Many websites offer guidelines on how to make a cloth mask. Johns Hopkins Medicine offers these directions for a homemade mask and child size masks for non-patient care settings.

Masks and Other Protective Equipment for Health Care Workers

Health care workers testing and treating patients for COVID-19: Anyone interacting directly with people ill or suspected to be ill with COVID-19 need professional respirators, such as N95 respirators, which are designed for medical use. N95 respirators fit the face snugly and filter the air to stop respiratory droplets from getting through or around the device. In addition, our care teams treating patients with COVID-19 wear added protective gear, including face shields that protect the eyes, nose and mouth from contamination from respiratory droplets, along with masks or respirators.

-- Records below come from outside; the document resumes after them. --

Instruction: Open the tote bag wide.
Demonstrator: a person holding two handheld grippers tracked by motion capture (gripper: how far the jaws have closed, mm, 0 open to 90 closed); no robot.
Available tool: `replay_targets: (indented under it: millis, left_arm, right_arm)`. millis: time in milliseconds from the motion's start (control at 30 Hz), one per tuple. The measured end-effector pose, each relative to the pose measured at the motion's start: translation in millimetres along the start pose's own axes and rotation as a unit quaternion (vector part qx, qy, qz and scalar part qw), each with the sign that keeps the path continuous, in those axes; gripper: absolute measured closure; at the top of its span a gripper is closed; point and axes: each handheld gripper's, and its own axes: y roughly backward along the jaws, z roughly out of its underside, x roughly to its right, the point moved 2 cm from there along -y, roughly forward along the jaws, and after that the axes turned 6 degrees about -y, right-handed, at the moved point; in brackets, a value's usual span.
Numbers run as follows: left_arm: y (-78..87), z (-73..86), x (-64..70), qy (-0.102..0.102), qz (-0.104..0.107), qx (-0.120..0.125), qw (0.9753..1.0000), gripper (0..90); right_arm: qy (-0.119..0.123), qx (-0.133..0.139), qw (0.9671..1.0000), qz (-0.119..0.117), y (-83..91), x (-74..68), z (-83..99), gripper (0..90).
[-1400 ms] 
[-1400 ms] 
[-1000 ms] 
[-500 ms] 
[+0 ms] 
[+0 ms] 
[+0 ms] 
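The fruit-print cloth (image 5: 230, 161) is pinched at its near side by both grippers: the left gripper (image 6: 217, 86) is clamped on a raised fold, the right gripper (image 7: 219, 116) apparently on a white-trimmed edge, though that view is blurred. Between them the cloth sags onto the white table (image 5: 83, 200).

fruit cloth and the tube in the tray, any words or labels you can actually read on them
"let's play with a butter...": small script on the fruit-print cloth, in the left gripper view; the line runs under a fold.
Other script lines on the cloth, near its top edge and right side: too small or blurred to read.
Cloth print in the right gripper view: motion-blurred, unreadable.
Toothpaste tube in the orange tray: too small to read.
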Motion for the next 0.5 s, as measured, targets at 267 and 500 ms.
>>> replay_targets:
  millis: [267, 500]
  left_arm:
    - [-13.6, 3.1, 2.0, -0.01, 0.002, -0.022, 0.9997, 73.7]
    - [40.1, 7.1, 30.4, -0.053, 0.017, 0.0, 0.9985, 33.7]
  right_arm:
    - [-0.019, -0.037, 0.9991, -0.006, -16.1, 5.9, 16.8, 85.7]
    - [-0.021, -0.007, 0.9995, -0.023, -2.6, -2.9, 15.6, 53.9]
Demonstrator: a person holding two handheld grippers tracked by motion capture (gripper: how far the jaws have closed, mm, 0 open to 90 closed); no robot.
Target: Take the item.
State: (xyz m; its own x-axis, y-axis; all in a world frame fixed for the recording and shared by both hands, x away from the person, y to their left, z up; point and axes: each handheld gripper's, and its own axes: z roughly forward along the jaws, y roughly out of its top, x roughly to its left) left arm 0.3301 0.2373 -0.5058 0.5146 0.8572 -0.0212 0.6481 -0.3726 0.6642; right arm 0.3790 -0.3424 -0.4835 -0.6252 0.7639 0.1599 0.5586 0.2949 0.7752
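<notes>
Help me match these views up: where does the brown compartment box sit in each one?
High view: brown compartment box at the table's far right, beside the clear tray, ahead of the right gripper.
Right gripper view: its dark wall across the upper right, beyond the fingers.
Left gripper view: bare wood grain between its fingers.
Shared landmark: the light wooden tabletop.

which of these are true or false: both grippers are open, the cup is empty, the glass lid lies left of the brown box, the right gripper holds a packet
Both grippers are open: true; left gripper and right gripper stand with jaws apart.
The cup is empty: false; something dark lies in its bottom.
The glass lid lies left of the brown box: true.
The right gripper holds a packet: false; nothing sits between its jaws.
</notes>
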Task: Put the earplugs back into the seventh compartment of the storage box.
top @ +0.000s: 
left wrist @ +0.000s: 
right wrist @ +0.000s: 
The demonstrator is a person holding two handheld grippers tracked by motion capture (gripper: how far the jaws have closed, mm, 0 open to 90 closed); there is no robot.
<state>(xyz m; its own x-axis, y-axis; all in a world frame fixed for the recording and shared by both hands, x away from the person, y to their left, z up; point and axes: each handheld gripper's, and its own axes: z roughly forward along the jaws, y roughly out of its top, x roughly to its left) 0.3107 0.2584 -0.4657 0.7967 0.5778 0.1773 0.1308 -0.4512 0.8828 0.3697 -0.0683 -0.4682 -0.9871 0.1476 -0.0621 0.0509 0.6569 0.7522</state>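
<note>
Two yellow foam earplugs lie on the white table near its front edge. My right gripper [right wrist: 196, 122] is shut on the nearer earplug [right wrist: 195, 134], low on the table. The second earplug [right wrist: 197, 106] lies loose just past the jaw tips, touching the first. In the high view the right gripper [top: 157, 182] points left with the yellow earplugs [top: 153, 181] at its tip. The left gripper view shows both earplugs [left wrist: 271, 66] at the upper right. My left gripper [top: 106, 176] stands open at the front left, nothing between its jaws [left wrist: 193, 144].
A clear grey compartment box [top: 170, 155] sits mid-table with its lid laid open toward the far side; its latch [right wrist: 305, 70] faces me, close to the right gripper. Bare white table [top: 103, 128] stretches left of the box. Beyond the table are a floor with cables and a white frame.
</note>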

Health care workers in patient areas, but not working directly with COVID-19 patients: Procedural, surgical and cloth face masks are being used to help guard against the possible spread of COVID-19. These masks don't have a tight seal and are made of different types of materials.

Similar to influenza and other respiratory viruses, the virus that causes COVID-19 appears to be transmitted primarily through large respiratory droplets. Surgical or procedural masks provide protection against respiratory droplet spread.

While cloth masks are not medical-grade, they may be helpful in non-patient settings to contain coughs and to remind people to not touch their face, but they are not suitable for providing medical care to patients.